Record: Trigger: userspace can trigger via `io_uring_enter()` with
`IORING_ENTER_ABS_TIMER` and a timespec from a shifted time namespace.
The provided reproducer uses `unshare --user --time`; whether fully
unprivileged depends on system user-namespace policy.

Record: Failure mode: incorrect timeout behavior. With the reproduced
negative offset, the wait returns `-ETIME` immediately; with other
offsets, absolute waits can be delayed incorrectly.

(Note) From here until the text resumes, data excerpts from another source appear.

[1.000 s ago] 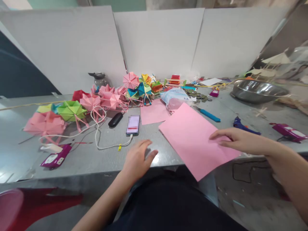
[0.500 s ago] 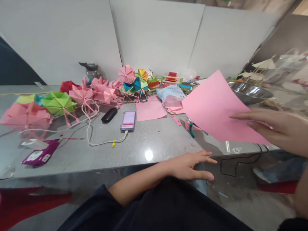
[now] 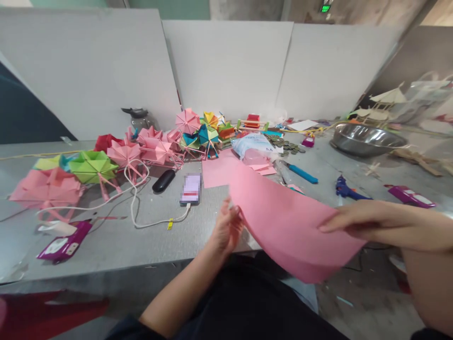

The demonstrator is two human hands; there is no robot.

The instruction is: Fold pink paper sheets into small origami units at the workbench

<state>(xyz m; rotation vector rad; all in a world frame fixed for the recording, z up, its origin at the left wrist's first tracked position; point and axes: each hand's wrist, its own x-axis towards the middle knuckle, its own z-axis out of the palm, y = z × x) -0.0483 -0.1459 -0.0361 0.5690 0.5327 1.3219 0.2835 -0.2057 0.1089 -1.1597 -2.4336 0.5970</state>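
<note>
A sheet of pink paper point(image 3: 286, 222) hangs bowed over the table's front edge, between my two hands. My left hand point(image 3: 229, 224) pinches its left edge, fingers curled. On the right side my right hand point(image 3: 354, 222) grips the sheet, its fingers lying over the top face. Behind it, flat on the table, is another pink sheet point(image 3: 216, 171). Beside that lies a clear plastic bag point(image 3: 253, 145) over some pink paper pieces. A teal-handled tool point(image 3: 300, 173) rests further right, partly hidden at its left end.
Several folded paper umbrella-like models point(image 3: 92, 165) crowd the left and back of the grey table point(image 3: 141, 250). A phone point(image 3: 191, 188) on a white cable, a black case point(image 3: 163, 181), a steel bowl point(image 3: 368, 138), a blue glue gun point(image 3: 348, 190) and purple tissue packs point(image 3: 65, 243) lie around.
The pink sheet has come down and left, in my right hand. My left hand has risen from the table's edge and closed on the sheet's left edge. The view has tilted slightly up.
</note>
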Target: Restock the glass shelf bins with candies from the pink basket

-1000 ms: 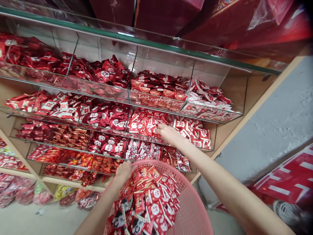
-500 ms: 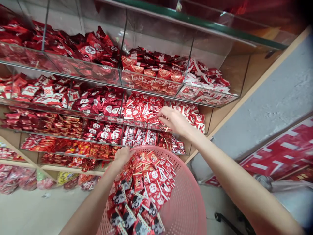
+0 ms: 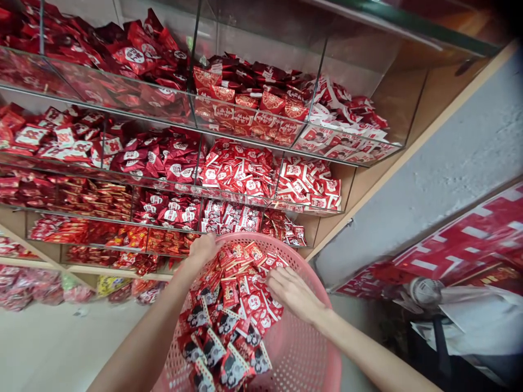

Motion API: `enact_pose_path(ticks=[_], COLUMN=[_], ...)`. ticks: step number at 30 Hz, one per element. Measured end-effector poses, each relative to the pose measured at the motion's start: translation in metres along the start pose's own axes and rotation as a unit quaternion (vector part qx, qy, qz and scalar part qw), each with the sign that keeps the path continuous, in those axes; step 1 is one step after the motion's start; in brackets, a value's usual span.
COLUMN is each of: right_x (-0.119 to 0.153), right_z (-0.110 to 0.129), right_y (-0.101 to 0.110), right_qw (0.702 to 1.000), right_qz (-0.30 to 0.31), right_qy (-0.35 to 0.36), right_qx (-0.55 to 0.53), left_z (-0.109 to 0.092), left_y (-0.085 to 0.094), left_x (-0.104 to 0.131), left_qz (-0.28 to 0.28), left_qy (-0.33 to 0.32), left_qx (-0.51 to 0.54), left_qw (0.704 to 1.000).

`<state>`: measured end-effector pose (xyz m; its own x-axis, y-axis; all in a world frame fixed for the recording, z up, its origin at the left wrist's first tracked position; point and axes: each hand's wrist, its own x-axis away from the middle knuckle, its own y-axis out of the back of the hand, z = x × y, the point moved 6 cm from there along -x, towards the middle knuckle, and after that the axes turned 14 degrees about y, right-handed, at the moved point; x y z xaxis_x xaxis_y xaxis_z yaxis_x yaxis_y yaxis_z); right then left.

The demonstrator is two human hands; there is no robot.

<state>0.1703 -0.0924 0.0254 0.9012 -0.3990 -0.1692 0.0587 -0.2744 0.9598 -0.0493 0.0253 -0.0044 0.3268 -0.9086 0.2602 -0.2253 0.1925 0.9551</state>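
My left hand [image 3: 203, 248] grips the rim of a pink perforated basket [image 3: 304, 345] at its far left edge. Inside the basket lie many small red packets [image 3: 253, 302] and, nearer to me, black-and-red packets [image 3: 235, 366]. My right hand [image 3: 288, 288] is over the packets at the basket's right side, its fingers bent down onto them; whether something is between the fingertips is hidden. Just beyond the basket, a shelf bin holds red-and-white packets [image 3: 241, 171], and the bin to its right holds similar ones [image 3: 308, 185].
Tiered shelves with clear dividers and fronts hold more red packets [image 3: 139, 51]. Their wooden side edge [image 3: 368, 190] meets a grey wall [image 3: 453, 147]. Lower right are a small white fan [image 3: 425, 291] and white sheets [image 3: 482, 321]. Bagged goods [image 3: 36, 286] lie under the shelves at left.
My right hand has moved down from the shelf bin into the basket. My left hand remains at the basket rim. The view has shifted slightly, and the fan now shows more fully.
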Motion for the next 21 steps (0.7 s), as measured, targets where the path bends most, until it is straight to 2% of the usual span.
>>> enact_pose_path(ticks=[8,21], right_x=[0.001,0.003], right_z=[0.013,0.008], right_y=[-0.021,-0.018], right_qw=[0.998,0.997], right_qz=[0.040,0.070], right_qy=[0.020,-0.012], right_qx=[0.046,0.002], left_z=[0.002,0.011], left_y=[0.000,-0.002], left_x=[0.005,0.003], left_qz=[0.005,-0.008], left_qy=[-0.003,0.001], left_qx=[0.007,0.021], left_qw=[1.000,1.000])
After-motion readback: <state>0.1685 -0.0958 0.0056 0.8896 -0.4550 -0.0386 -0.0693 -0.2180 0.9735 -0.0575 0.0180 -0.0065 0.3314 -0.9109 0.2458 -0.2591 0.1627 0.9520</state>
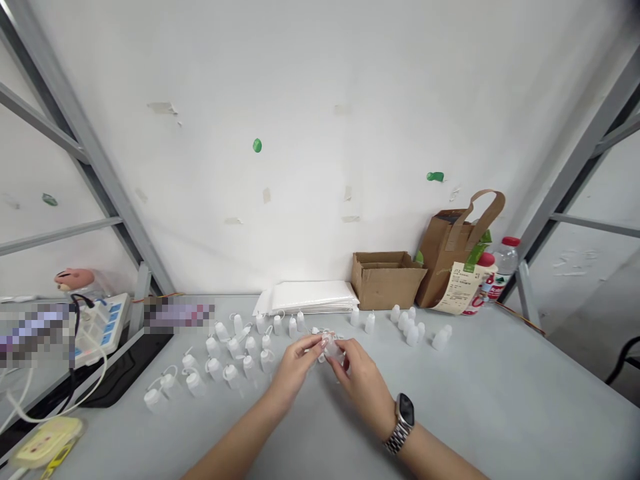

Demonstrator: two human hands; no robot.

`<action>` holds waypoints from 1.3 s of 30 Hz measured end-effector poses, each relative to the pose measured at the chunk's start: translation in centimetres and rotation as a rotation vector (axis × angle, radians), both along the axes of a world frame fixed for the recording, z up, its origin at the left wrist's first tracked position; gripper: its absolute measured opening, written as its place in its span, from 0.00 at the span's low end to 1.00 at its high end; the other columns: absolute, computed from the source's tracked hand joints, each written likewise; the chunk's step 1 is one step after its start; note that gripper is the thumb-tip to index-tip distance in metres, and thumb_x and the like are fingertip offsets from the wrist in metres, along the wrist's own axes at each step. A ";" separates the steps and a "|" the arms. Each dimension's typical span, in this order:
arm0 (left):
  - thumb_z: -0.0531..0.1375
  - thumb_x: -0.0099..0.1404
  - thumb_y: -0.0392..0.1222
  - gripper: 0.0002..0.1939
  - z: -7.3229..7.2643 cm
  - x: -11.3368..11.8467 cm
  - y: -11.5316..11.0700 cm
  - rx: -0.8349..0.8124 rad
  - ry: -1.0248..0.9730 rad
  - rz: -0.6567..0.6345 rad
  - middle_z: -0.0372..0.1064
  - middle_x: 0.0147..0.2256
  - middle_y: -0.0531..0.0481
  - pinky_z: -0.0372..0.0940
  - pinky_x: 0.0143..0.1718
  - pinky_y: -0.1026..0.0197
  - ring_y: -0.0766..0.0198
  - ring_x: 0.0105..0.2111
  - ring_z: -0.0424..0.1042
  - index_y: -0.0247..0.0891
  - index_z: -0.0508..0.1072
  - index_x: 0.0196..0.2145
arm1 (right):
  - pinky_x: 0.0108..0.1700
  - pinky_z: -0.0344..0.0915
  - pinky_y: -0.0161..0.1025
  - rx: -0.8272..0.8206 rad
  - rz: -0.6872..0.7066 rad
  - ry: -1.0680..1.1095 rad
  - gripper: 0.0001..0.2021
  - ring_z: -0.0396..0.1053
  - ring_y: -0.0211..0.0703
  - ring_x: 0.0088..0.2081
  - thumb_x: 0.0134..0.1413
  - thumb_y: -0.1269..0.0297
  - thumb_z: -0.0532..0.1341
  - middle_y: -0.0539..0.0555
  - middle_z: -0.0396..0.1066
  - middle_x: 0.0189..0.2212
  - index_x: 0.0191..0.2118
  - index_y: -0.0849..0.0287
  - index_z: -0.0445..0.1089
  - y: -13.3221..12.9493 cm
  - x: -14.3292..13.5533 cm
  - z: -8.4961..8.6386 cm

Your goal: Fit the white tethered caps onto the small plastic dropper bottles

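My left hand (pixel 299 365) pinches the top of a small translucent white bottle (pixel 332 348) near the middle of the table. On the bottle's right side, my right hand (pixel 361 375) is closed around its body, with a watch on the wrist. Small white parts (pixel 325 331) lie just behind the fingers, partly hidden. To the left stand several white bottles (pixel 231 375) with caps and thin looped straps. Two small bottles (pixel 369 323) stand just beyond my right hand. Farther right is a group of several small bottles (pixel 413 333).
White padded envelopes (pixel 314 297) lie stacked against the wall beside an open cardboard box (pixel 387 288). A brown paper bag (pixel 443 257) and red-capped bottles (pixel 504 263) stand at the back right. On the left are a black tablet (pixel 127 370), a power strip (pixel 107 327) and cables.
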State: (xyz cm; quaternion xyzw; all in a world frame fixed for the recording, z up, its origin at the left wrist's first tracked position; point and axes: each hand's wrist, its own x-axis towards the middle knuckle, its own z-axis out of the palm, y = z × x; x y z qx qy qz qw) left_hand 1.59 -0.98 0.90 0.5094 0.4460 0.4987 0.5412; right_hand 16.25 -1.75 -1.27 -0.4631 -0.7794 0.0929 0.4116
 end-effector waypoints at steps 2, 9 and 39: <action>0.60 0.55 0.48 0.15 0.0 0.0 -0.2 -0.036 -0.074 -0.011 0.72 0.44 0.46 0.56 0.51 0.54 0.54 0.49 0.65 0.40 0.76 0.39 | 0.32 0.66 0.38 0.074 -0.027 -0.053 0.08 0.68 0.42 0.30 0.59 0.66 0.50 0.55 0.68 0.32 0.42 0.58 0.62 0.0 -0.1 -0.1; 0.60 0.55 0.47 0.15 0.2 0.2 -0.4 -0.098 -0.168 -0.015 0.71 0.46 0.43 0.54 0.53 0.52 0.53 0.51 0.63 0.38 0.76 0.39 | 0.30 0.65 0.38 0.231 -0.075 -0.196 0.11 0.68 0.44 0.31 0.61 0.67 0.47 0.56 0.68 0.30 0.44 0.61 0.63 0.0 -0.4 -0.2; 0.64 0.50 0.47 0.15 1.2 0.1 -0.5 -0.014 -0.104 0.034 0.73 0.42 0.44 0.60 0.48 0.54 0.54 0.46 0.68 0.38 0.74 0.35 | 0.29 0.63 0.35 -0.143 -0.035 0.155 0.09 0.64 0.39 0.25 0.56 0.59 0.55 0.52 0.68 0.28 0.38 0.58 0.65 -0.3 -0.3 0.8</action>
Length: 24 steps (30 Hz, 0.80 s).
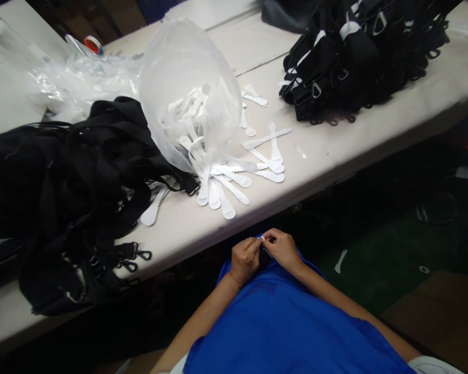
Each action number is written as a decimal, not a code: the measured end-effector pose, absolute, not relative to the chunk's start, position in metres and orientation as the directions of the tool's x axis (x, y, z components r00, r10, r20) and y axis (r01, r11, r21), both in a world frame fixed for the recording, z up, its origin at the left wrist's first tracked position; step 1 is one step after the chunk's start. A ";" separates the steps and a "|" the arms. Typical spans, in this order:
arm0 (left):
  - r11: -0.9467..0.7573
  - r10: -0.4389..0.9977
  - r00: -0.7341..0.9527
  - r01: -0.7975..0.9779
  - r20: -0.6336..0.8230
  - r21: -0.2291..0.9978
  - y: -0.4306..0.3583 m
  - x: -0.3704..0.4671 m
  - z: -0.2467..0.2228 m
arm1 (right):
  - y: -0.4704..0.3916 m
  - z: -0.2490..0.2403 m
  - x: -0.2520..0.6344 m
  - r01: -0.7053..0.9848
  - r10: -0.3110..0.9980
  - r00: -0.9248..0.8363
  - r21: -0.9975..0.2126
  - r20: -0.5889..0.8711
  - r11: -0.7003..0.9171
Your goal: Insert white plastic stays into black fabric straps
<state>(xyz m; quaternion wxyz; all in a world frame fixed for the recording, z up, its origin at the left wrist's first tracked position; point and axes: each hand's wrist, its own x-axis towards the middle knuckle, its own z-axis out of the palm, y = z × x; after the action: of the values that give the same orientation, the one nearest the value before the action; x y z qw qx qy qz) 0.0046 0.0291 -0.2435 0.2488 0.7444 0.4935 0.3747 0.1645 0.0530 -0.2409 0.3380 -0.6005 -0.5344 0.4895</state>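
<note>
Over my lap, below the table edge, my left hand (pixel 245 261) and my right hand (pixel 284 250) meet with fingertips pinched together. Between them shows the small end of a white toothed strip (pixel 262 238), mostly covered by the fingers. Something black, perhaps strap webbing, lies under it between the hands. On the table ahead, several more white toothed strips (pixel 228 208) with rounded ends spill from the mouth of a clear plastic bag (pixel 187 57).
A heap of black straps (pixel 62 171) with metal hooks covers the table's left side. Another pile of black straps (pixel 343 62) with white strips stands at the back right. Clear plastic wrapping (pixel 89 72) and a roll of tape (pixel 93 44) lie behind. One strip (pixel 340 261) is on the green floor.
</note>
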 end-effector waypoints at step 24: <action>-0.276 0.912 0.411 0.591 0.012 0.758 0.056 -0.009 -0.204 | 0.034 -0.239 0.167 0.251 0.998 0.008 -0.966 -0.066 -0.065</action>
<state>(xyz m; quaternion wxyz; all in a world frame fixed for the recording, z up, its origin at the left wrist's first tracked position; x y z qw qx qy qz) -0.0095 0.0555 -0.2035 0.3476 0.7647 0.4911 0.2309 0.1669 0.0339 -0.2391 0.4159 -0.5753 -0.5425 0.4492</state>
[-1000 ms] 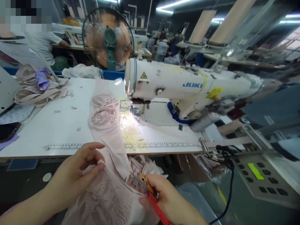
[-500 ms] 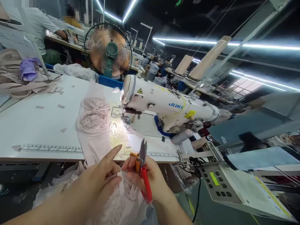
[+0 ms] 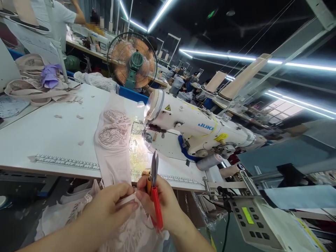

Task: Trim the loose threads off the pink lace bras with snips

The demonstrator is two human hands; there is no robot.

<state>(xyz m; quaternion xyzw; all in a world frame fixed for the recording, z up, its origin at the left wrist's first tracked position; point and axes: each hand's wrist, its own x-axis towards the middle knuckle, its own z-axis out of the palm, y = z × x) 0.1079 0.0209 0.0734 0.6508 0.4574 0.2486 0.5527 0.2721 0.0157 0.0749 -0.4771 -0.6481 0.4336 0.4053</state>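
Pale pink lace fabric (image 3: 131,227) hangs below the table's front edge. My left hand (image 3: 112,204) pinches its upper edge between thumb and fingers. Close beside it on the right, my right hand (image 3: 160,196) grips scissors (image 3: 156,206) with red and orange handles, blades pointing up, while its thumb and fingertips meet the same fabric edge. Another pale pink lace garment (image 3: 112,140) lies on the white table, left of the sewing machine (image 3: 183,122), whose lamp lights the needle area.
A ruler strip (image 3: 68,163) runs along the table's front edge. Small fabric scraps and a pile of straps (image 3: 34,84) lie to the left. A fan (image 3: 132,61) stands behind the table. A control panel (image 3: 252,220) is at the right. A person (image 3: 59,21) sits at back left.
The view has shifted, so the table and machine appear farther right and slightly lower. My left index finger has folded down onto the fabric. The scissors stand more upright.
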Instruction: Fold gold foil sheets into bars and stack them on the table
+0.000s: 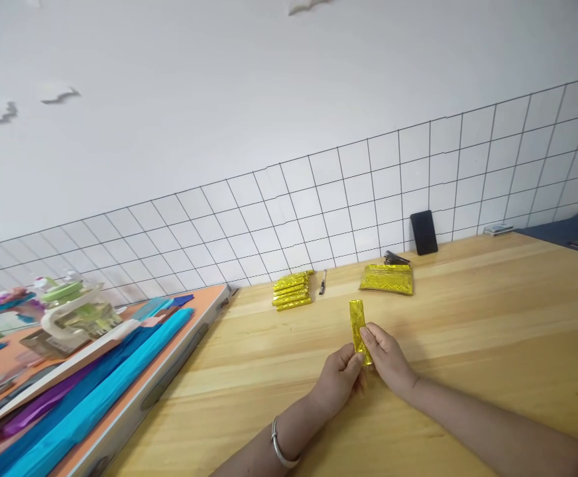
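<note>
Both hands grip one narrow folded strip of shiny gold foil [356, 317], held upright over the wooden table [249, 371]. My left hand [337, 379] pinches its lower end, thumb in front. On the right edge, a little higher, my right hand [386, 354] closes its fingers and thumb on the foil. Farther back lies a row of several similar folded gold strips [291, 291]. A slim pen-like tool [323, 283] is beside them. To the right rests a flat stack of gold foil sheets [386, 279], with a black stapler-like object [396, 258] behind it.
An orange-topped surface [170, 339] on the left bears rolls of coloured paper [134, 361] and a clear jug [77, 308] with a green lid. A black flat panel [423, 232] leans on the tiled wall [348, 205]. A small flat box [498, 229] lies at the back right.
</note>
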Available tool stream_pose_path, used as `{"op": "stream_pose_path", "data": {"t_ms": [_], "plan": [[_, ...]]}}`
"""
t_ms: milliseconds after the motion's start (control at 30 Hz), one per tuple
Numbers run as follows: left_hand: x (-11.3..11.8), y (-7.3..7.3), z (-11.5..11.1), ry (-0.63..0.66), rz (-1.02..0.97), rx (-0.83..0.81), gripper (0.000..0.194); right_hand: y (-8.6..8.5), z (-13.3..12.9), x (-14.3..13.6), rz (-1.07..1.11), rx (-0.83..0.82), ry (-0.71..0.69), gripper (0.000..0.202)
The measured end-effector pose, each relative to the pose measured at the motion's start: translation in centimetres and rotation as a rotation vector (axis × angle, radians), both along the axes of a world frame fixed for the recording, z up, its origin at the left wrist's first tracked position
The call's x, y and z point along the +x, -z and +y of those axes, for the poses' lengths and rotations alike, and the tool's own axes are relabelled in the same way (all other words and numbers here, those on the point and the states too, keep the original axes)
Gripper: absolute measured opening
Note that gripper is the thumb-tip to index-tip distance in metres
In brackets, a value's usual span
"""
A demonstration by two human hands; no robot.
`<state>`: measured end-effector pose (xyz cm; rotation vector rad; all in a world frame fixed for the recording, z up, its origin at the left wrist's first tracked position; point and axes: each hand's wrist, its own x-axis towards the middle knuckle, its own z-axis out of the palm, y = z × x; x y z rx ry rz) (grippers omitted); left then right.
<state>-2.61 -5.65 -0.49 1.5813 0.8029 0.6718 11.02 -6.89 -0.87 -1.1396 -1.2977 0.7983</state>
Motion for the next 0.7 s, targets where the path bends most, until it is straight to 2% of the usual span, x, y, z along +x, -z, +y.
{"op": "stream_pose_path", "data": {"t_ms": [200,367,433,567,700], "plan": [[0.2,0.2,-0.3,0.035,0.018,0.031,0.039,0.5,0.0,0.0,-0.060,0.015,0.019,0.034],[-0.2,-0.3,-0.2,0.091,-0.006,-0.058,0.041,0.2,-0.3,0.0,-0.083,0.022,-0.022,0.034],[-0.5,-0.6,0.3,0.047,-0.064,-0.078,0.042,0.1,-0.5,-0.1,-0.097,0.014,-0.068,0.034],[-1.0,-1.1,1.1,-0.110,-0.182,-0.011,0.040,0.3,-0.7,-0.2,-0.138,-0.013,-0.163,0.036],[-1.1,-1.1,1.3,-0.136,-0.224,-0.014,0.039,0.4,-0.8,-0.4,-0.158,-0.018,-0.230,0.036]]}}
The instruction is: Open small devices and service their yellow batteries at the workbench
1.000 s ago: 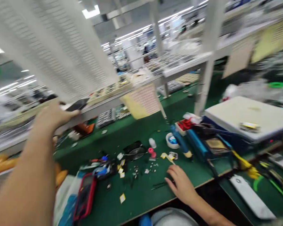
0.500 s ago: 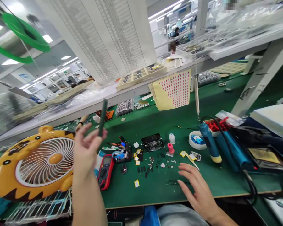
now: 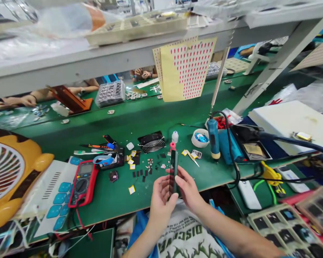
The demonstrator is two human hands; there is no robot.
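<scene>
A dark, thin phone, seen almost edge-on, is held upright in front of my body. My left hand has its fingers curled along the phone's left side. On the other side my right hand grips its edge, the thumb near the lower part. Just beyond the phone stand a pink spool-like piece and a small white bottle. Small black pads and several tiny parts lie on the green mat to the left of my hands.
A red multimeter and a tiger-shaped fan are at left. A blue electric screwdriver hangs at right beside a round white dish. Overhead runs a shelf with a yellow sticker sheet. Other people's hands show behind.
My left hand has brought the phone down and right, in front of my body. My right hand has left the mat and joined it on the phone. The view has tipped downward.
</scene>
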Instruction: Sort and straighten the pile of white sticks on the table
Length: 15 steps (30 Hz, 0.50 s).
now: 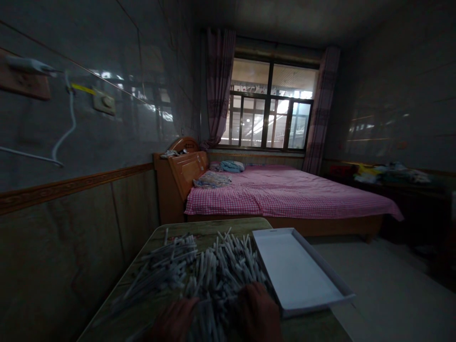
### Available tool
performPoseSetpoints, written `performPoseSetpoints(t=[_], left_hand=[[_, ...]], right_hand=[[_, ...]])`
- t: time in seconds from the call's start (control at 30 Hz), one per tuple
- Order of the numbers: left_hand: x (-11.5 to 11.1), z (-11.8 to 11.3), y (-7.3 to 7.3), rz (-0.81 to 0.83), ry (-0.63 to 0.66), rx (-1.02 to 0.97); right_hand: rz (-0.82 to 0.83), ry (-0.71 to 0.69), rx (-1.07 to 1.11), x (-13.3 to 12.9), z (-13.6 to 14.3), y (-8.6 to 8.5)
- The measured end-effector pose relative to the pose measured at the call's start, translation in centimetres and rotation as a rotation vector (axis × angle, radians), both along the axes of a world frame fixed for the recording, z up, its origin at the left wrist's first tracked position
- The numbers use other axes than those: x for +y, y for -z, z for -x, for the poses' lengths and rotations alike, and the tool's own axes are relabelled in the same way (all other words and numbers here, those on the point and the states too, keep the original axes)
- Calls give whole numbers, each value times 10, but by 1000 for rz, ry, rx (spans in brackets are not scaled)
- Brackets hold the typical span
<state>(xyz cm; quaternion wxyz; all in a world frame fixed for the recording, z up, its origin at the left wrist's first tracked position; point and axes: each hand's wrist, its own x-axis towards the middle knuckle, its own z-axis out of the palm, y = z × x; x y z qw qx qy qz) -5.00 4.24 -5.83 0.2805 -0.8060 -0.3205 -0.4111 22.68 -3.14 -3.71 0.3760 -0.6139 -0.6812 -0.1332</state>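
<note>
Many thin, whitish-grey sticks, perhaps pens or tubes, lie in a loose pile [228, 261] on a small table. At the pile's near edge, my left hand [176, 320] and my right hand [259, 311] face each other with a bunch of these sticks [208, 320] between them. The fingers of both hands curve in against the bunch, though dim light and motion blur hide the fingertips. Another heap of the same sticks [167, 261] spreads to the left, smeared by blur. Close beside my right hand is a shallow white tray [299, 270] with nothing in it.
The table [213, 225] has a rounded far corner, and the tray overhangs its right side. Beyond stands a bed [285, 190] with a pink checked sheet and a wooden headboard [181, 171]. A tiled wall [89, 228] with a socket and white cable runs along the left.
</note>
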Motion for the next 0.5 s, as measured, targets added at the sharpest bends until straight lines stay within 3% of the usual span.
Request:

Severity: MEDIUM to
HIGH user-visible correctness bug, potential application timeout/hang
behavior, but not a kernel crash, memory corruption, or security fix.

Record: Benefit is moderate/high for affected containerized users
because it restores syscall semantics. Risk is very low: one local
conditional change plus an include, using established helper semantics.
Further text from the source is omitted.